Portaria virtual tem potencial para crescimento no mercado.

Q uem mora em condomínio sabe que os porteiros muitas vezes são “anjos da guarda”, que além de monitorar a saída e entrada de visitantes, pode resolver alguns problemas dos moradores. No entanto, muitos edifícios estão abrindo mão dessa convivência em nome da segurança e da economia. Tem crescido nos últimos anos o número de empresas que investe em portarias remotas, aquelas sem porteiro, monitoradas à distancia. Esses sistemas estão cada vez mais desenvolvidos e tem espaço para crescer ainda mais. Em todo o Brasil há 180 mil condomínios, 50 mil só em São Paulo. A maioria, segundo o vice-presidente de Administração do Secovi São Paulo, Hubert Gebara, ainda não adotou a portaria virtual. Quem já adotou, como em um prédio de São Paulo, foi para reduzir custos. A folha de pagamento caiu em 50%. O dinheiro foi reinvestido em benfeitorias para o prédio. A tecnologia usada na portaria do prédio na capital paulista foi desenvolvida pela startup do Fabio Beal. O empresário investiu um milhão e meio de reais para criar a plataforma que gerencia à distancia o acesso de moradores e visitantes de condomínios. Cada morador tem uma identificação e só com ela, abre o portão do prédio. O monitoramento é feito numa central que fica distante.

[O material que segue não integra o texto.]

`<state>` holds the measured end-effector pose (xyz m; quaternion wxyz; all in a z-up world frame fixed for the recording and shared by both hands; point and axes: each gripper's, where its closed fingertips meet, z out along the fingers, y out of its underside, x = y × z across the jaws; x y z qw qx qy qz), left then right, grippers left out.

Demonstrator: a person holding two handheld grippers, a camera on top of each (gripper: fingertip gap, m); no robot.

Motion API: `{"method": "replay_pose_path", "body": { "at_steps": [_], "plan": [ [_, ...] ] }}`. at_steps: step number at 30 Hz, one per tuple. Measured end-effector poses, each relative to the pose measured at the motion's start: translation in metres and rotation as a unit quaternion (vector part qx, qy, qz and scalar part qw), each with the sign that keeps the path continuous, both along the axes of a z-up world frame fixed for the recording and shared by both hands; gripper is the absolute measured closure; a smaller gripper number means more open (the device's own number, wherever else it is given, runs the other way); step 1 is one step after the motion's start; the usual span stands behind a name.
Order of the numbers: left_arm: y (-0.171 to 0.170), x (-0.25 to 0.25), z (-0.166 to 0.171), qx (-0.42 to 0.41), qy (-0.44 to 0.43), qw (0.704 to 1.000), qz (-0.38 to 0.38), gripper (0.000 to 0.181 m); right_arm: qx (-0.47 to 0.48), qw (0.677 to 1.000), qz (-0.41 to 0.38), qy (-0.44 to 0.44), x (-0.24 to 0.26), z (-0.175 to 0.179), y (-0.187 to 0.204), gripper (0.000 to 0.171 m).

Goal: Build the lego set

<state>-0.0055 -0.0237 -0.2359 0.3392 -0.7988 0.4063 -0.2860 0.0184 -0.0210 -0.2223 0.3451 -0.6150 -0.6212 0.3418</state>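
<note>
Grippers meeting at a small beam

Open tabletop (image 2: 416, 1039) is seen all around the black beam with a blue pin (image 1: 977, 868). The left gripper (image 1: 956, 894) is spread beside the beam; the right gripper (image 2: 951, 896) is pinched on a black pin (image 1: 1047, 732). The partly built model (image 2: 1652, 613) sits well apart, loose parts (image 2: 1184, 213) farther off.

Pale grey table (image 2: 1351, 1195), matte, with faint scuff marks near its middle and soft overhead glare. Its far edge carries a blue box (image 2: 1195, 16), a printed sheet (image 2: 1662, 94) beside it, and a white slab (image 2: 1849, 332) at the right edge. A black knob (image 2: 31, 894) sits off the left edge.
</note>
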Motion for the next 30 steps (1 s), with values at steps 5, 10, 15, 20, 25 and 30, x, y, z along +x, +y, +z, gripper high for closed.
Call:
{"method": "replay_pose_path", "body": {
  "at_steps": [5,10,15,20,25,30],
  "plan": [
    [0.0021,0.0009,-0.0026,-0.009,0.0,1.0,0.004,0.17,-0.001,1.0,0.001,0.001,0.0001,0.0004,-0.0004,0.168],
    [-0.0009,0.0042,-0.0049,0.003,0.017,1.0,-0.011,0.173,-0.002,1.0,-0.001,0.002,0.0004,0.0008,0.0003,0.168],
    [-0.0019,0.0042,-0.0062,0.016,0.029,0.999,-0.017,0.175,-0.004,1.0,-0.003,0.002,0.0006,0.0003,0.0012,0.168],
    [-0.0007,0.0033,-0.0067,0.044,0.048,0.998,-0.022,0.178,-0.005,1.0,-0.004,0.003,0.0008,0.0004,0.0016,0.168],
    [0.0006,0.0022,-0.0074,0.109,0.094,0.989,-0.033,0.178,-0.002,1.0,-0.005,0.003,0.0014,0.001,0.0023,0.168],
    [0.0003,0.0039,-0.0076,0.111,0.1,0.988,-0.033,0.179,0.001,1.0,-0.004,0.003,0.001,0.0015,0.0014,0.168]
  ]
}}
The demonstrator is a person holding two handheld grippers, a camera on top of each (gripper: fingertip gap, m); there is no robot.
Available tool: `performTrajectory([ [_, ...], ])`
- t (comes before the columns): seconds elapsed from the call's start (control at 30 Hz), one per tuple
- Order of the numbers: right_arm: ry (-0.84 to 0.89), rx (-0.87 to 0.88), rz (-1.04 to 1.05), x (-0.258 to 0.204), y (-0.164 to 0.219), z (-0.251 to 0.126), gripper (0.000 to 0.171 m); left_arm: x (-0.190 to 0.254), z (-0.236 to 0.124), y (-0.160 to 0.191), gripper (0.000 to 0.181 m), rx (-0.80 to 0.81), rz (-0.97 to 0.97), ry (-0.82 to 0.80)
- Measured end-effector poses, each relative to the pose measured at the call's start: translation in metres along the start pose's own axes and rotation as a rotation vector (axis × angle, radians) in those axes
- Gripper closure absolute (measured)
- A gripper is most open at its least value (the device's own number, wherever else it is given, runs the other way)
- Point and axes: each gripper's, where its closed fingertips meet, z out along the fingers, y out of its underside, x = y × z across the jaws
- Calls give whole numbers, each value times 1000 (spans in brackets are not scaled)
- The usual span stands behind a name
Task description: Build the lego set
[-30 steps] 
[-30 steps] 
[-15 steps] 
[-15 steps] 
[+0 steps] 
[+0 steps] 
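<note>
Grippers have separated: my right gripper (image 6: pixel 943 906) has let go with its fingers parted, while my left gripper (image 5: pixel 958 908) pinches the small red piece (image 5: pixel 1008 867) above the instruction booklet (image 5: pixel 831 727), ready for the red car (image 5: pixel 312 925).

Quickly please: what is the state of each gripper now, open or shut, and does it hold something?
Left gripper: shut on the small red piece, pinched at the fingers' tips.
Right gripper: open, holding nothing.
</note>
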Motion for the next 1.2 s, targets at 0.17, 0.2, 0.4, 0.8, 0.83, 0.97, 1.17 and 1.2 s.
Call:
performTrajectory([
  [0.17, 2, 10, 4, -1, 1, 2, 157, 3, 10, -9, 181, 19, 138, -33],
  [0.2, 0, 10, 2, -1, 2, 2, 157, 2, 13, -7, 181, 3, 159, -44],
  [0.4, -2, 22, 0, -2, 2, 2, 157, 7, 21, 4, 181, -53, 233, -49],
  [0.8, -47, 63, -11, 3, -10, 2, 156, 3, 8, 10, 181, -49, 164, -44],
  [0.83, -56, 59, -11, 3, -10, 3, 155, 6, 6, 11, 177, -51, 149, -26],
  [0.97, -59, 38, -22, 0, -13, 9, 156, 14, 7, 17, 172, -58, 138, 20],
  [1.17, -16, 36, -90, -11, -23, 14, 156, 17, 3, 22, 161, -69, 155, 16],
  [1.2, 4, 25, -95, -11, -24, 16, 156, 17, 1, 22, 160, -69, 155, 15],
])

A central que monitora o prédio é uma das cem parceiras da startup e está no mercado de segurança há 15 anos. Há dois anos entrou na área de portaria virtual e já aumentou o faturamento em 30%. A empresa mantém três equipes que se revezam 24 horas por dia para monitorar as portarias de 900 condomínios em São Paulo. O custo para o condomínio é de R$ 1.400 por mês para a startup, pelo aluguel do equipamento e uma mensalidade a partir de R$ 4.500 para a empresa de segurança que faz o monitoramento.